Re: Stacks, registers, and bytecode. (Oh, my!)

2001-05-29 Thread Uri Guttman

> "DS" == Dan Sugalski <[EMAIL PROTECTED]> writes:

  DS> At 02:15 PM 5/29/2001 -0700, Hong Zhang wrote:
  >> > we have a simple set of load literal, push/pop (multiple) registers op
  >> > codes.
  >> 
  >> There should be no push/pop opcodes. They are simply register moves.

  DS> The one handy thing about push and pop is you don't need to go
  DS> tracking the stack manually--that's taken care of by the push and
  DS> pop opcodes. They can certainly be replaced with manipulations of
  DS> a temp register and indirect register stores or loads, but that's
  DS> more expensive--you do the same thing only with more dispatch
  DS> overhead.

  DS> And I'm considering the stack as a place to put registers
  DS> temporarily when the compiler runs out and needs a spot to
  DS> squirrel something away, rather than as a mechanism to pass
  DS> parameters to subs or opcodes.
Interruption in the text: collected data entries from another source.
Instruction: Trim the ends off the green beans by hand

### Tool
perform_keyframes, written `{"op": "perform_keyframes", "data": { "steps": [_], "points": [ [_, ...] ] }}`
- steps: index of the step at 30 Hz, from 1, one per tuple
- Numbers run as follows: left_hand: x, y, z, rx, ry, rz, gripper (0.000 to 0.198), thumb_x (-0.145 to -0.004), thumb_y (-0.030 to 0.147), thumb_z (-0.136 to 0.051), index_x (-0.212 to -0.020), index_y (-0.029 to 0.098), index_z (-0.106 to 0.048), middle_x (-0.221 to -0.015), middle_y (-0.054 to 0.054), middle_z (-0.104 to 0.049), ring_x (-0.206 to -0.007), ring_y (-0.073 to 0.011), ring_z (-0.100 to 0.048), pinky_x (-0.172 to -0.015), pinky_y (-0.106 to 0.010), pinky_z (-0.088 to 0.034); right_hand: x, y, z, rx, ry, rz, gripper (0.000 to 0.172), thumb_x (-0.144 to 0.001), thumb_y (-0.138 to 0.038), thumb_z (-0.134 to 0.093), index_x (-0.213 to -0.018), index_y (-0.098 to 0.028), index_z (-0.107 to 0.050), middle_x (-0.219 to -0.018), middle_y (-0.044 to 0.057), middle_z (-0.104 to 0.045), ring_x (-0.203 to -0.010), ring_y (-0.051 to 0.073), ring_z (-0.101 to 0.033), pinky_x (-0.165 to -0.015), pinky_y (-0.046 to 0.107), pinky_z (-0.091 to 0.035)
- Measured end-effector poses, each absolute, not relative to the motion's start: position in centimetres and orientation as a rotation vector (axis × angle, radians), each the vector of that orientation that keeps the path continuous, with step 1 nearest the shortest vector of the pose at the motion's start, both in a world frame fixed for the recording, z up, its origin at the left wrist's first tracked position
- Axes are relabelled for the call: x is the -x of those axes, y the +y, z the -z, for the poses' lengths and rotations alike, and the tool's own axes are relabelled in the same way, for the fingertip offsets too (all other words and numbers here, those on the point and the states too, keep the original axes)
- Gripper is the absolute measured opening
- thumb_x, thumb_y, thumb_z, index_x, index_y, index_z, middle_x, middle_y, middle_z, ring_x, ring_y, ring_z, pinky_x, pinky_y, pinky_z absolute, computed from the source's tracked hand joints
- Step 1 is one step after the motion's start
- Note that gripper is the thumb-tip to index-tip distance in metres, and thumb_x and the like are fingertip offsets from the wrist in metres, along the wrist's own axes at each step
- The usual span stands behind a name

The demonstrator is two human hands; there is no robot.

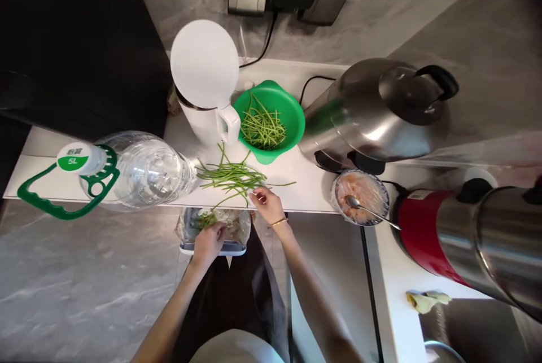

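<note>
Both forearms reach up from the near edge of the view, over dark clothing, toward the front of a white surface [305, 191]. Her left hand [209, 241] hangs just below the surface edge, over a clear container [214, 233] lined with a plastic bag, its fingers curled together around a small green piece, though I cannot tell how firmly. Her right hand [267, 203], with a thin gold bangle [278, 222] at the wrist, rests on the near edge of the surface, its fingertips pinching the ends of a loose bunch of long green beans [231, 176] that lies spread across the white top toward the left. Just beyond the bunch, farther back, sits a green bowl [292, 120] holding more of the beans, cut short. Touching the bowl's left side stands a white kettle [205, 78] with its handle turned toward the bowl. Left of the beans a large clear water bottle [144, 168] lies on its side, its green carrying handle sticking out past the left end of the surface. Right of the bowl is a big steel pot [372, 112] with a black-handled lid, and near it a covered dish [359, 196] of pinkish food with a spoon in it. At the far right stands a red and steel appliance [466, 239].
</note>
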State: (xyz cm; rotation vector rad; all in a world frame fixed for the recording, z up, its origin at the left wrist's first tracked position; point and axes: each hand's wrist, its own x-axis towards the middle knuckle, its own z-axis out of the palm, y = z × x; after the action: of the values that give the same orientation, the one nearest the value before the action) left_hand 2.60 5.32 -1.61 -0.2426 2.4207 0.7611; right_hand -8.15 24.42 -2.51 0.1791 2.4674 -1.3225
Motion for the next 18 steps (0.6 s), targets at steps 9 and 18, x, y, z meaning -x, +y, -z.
{"op": "perform_keyframes", "data": {
  "steps": [9, 18],
  "points": [
    [3.2, 5.3, 3.4, 0.219, 2.857, -0.507, 0.021, -0.087, 0.025, -0.049, -0.103, 0.020, -0.063, -0.104, -0.008, -0.062, -0.097, -0.0226, -0.056, -0.085, -0.032, -0.042, 5.3, 22.1, 4.7, -0.137, 2.645, 0.951, 0.019, -0.080, -0.030, -0.057, -0.095, -0.020, -0.064, -0.082, 0.005, -0.068, -0.069, 0.016, -0.059, -0.065, 0.027, -0.043],
    [3.4, 5.1, 2.2, -0.012, 2.975, -0.550, 0.022, -0.090, 0.026, -0.043, -0.101, 0.019, -0.061, -0.097, -0.009, -0.063, -0.097, -0.0226, -0.056, -0.088, -0.034, -0.040, 3.2, 23.4, 1.4, -0.589, 2.080, 2.017, 0.033, -0.070, -0.050, -0.067, -0.073, -0.017, -0.069, -0.053, -0.002, -0.056, -0.049, 0.010, -0.046, -0.050, 0.023, -0.039]
  ]
}}
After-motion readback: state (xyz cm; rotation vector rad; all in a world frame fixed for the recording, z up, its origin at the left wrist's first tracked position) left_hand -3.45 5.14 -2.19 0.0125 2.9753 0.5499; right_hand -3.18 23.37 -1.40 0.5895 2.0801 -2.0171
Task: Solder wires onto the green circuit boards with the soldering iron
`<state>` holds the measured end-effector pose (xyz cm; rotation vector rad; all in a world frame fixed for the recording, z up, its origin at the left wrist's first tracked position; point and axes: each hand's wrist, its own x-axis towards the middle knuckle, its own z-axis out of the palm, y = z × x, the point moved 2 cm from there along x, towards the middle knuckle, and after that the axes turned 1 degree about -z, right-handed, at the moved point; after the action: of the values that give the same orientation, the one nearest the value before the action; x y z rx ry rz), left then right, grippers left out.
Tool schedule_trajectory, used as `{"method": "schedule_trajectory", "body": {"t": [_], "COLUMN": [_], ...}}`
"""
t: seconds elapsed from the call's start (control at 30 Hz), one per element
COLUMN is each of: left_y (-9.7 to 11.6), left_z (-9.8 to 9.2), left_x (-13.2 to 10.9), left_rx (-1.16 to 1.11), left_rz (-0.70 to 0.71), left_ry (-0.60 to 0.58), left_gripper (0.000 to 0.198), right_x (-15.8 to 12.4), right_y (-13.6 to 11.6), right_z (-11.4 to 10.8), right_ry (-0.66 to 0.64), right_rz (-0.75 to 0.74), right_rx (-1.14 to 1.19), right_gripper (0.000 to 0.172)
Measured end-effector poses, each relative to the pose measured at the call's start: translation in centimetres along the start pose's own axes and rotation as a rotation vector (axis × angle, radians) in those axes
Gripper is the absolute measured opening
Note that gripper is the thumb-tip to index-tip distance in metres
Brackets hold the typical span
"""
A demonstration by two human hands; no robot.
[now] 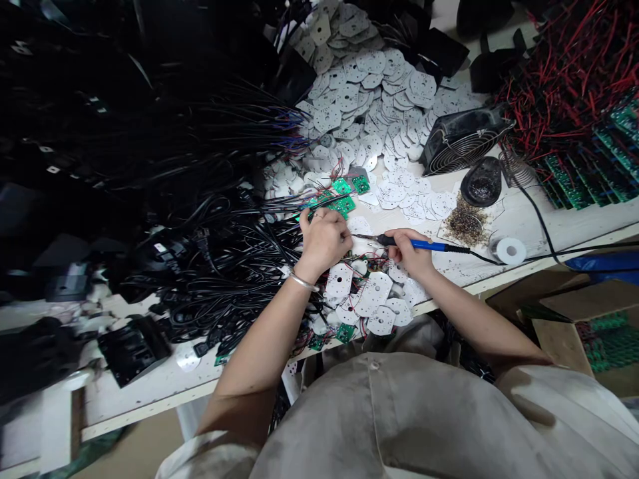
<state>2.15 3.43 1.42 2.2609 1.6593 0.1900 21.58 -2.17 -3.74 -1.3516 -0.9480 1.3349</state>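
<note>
Soldering iron [372, 237] held in right hand [410, 254], fingers [397, 247] closed round blue handle [428, 245]; left hand [323, 243] pinched shut, hold unclear, above white circuit boards [374, 294] on table [519, 226].

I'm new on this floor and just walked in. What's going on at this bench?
A person holds a blue-handled soldering iron in their right hand, its tip close to their left hand, which sits just below green circuit boards. White perforated discs and black power cords are heaped around them, with a caged fan and a white spool further along the bench.
</note>
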Motion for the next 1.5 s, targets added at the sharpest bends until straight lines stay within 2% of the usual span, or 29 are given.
{"method": "schedule_trajectory", "body": {"t": [0.27, 0.47, 0.7, 0.87, 0.97, 1.07, 1.2, 1.27, 1.37, 1.5], "left_y": [0.1, 0.3, 0.2, 0.2, -0.3, -1.2, -2.0, -2.0, -1.9, -2.1], "left_z": [0.0, -0.3, -0.3, -0.5, -1.0, -1.8, -2.3, -2.2, -2.0, -2.4], "left_x": [0.0, 0.0, 0.0, -0.1, -0.5, -0.8, -1.0, -1.0, -1.1, -1.9], "left_rx": [0.009, 0.003, 0.012, 0.026, 0.026, 0.091, 0.211, 0.241, 0.238, 0.102], "left_rz": [-0.009, -0.020, -0.015, 0.016, 0.070, 0.098, 0.131, 0.154, 0.178, 0.198], "left_ry": [-0.014, -0.044, -0.036, -0.073, -0.078, -0.057, -0.043, -0.051, -0.045, 0.048], "left_gripper": [0.016, 0.016, 0.017, 0.015, 0.019, 0.027, 0.028, 0.027, 0.024, 0.028], "right_x": [0.1, 0.2, 0.3, 0.4, 0.1, 0.2, 2.3, 4.0, 6.2, 7.4], "right_y": [0.3, 0.3, 0.1, 0.6, -0.2, -2.5, -5.6, -5.9, -5.1, -3.7], "right_z": [0.0, 0.0, 0.0, -0.2, -0.7, -1.8, -3.2, -3.6, -3.3, -2.3], "right_ry": [-0.005, 0.093, 0.062, 0.084, 0.132, 0.134, 0.008, -0.031, -0.066, -0.025], "right_rz": [-0.010, 0.032, 0.026, -0.047, -0.184, -0.424, -0.695, -0.738, -0.736, -0.719], "right_rx": [-0.002, 0.111, 0.102, 0.143, 0.119, -0.029, -0.516, -0.709, -0.918, -1.125], "right_gripper": [0.048, 0.045, 0.044, 0.044, 0.042, 0.035, 0.033, 0.036, 0.041, 0.042]}}
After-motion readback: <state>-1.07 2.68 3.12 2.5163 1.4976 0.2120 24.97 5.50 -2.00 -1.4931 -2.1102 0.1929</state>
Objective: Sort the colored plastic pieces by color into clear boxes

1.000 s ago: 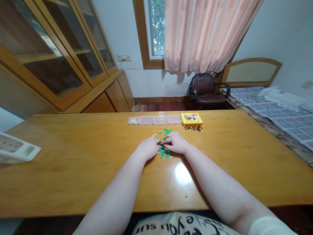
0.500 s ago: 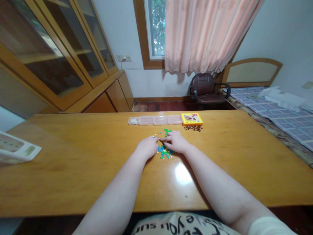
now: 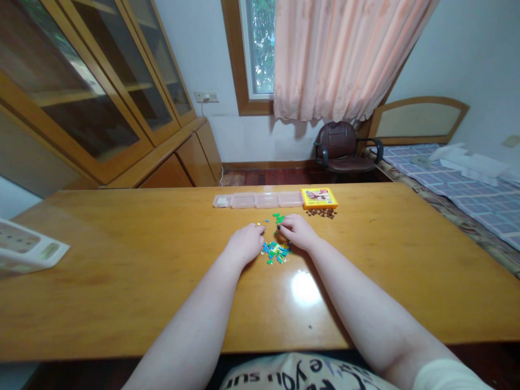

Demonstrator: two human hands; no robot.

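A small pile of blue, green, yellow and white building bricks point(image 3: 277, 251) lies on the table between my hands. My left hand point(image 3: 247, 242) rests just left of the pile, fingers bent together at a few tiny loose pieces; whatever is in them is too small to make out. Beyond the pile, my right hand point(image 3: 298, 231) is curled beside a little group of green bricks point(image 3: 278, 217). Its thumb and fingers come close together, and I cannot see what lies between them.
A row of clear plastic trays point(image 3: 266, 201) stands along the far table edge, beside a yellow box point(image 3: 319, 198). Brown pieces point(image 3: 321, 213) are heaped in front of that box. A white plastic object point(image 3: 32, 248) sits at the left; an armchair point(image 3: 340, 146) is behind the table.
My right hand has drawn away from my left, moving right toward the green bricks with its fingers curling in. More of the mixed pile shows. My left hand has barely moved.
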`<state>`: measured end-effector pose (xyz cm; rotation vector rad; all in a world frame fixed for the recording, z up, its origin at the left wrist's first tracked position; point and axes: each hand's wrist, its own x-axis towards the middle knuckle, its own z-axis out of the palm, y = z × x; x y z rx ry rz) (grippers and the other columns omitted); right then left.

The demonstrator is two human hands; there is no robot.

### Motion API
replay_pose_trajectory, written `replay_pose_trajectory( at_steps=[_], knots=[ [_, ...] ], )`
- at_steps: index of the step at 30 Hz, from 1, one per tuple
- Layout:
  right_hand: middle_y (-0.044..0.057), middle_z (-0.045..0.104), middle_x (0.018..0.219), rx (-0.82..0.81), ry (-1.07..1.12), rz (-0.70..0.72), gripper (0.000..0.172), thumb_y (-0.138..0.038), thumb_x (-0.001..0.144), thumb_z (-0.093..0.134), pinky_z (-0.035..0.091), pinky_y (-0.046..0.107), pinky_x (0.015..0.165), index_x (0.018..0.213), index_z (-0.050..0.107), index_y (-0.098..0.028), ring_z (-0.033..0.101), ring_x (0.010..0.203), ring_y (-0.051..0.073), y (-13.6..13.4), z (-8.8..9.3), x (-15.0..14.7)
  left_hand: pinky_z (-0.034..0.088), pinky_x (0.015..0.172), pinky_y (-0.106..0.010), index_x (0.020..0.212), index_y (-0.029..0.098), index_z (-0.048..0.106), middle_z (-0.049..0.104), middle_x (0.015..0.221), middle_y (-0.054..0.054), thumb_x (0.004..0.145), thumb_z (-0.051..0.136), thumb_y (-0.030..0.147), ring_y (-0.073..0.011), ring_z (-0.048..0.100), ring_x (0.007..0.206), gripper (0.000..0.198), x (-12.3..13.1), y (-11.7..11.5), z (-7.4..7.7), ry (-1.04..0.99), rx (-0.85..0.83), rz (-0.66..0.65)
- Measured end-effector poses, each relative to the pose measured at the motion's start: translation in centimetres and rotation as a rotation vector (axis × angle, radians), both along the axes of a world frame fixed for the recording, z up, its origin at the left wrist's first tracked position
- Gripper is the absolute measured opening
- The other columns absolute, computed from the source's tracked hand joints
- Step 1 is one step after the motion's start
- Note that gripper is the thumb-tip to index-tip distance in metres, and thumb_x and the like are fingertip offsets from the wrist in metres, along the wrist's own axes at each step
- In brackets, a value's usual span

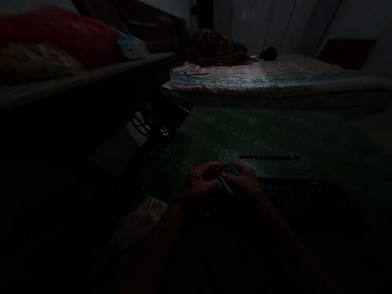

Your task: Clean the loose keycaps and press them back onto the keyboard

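Observation:
The picture is very dark. My left hand (202,177) and my right hand (245,177) are together above the near edge of a green printed board (202,134), fingers closed and fingertips meeting. Between them is a small blue object (232,169), mostly covered by the right fingers; its kind cannot be made out. A thin whitish strip (226,185) hangs from between the thumbs. Just beyond the hands, a dark toothed strip (269,157) lies on the board. Right of my right hand sits a dark, keyboard-like panel with rows of small parts (303,196).
A crumpled pale bag or cloth (147,216) is at the lower left. Behind the board stands a bed (260,79) with a patterned blanket heap (217,47). Along the left runs a shelf (147,63) bearing a red bundle (76,32). A wheel-like round frame (142,124) is below it.

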<state>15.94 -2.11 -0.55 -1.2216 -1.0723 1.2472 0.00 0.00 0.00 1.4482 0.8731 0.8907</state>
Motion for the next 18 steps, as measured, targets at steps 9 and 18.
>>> replay_pose_trajectory(
  at_steps=[9,18],
  knots=[
    [-0.003,0.057,0.062,-0.045,0.024,-0.019,0.029,-0.032,0.053,0.072,0.04,0.023,0.052,0.077,0.065,-0.017,0.05,0.055,0.01,-0.1,0.3,-0.3,0.051,0.078,-0.03,0.112,0.018,0.06,0.071,0.096,-0.006,0.067,0.064,0.015,-0.0208,0.066,0.088,0.045,0.2,-0.5,0.9,0.159,0.161,0.028],
    [-0.004,0.056,0.056,-0.108,0.132,-0.046,0.027,-0.031,0.051,0.072,0.037,0.023,0.05,0.073,0.066,-0.016,0.047,0.05,0.009,0.1,0.0,0.1,0.052,0.077,-0.029,0.112,0.018,0.06,0.072,0.094,-0.004,0.067,0.065,0.016,-0.0195,0.067,0.085,0.046,0.4,-0.6,1.1,0.214,0.235,0.014]
  ],
)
This is a stack in the traditional
  DS> scratch-space sense.

i agree with that. the stack here is mostly a call stack which
save/restores registers as we run out. with a large number like 64, we
won't run out until we do some deep calls. then the older registers (do
we have an LRU mechnism here?) get pushed by the sub call prologue which
then uses those registers for its my vars.

is the sub call/return stack also the data (scratch) stack? i think
separate ones makes sense here. the data stack is just PMC pointers, the
code call stack has register info, context, etc.

uri

-- 
Uri Guttman  -  [EMAIL PROTECTED]  --  http://www.sysarch.com
SYStems ARCHitecture and Stem Development -- http://www.stemsystems.com
Learn Advanced Object Oriented Perl from Damian Conway - Boston, July 10-11
Class and Registration info: http://www.sysarch.com/perl/OOP_class.html

Re: Stacks, registers, and bytecode. (Oh, my!)

2001-05-29 Thread Nathan Torkington


Dan Sugalski writes:
> Okay--Parrot Object Code. (If I was feeling cleverer at the moment, I'd 
> come up with a name that has a snappier acronym. Alas I'm not... :)

p-code.  The p stands for Parrot :-)

Nat

Re: Stacks, registers, and bytecode. (Oh, my!)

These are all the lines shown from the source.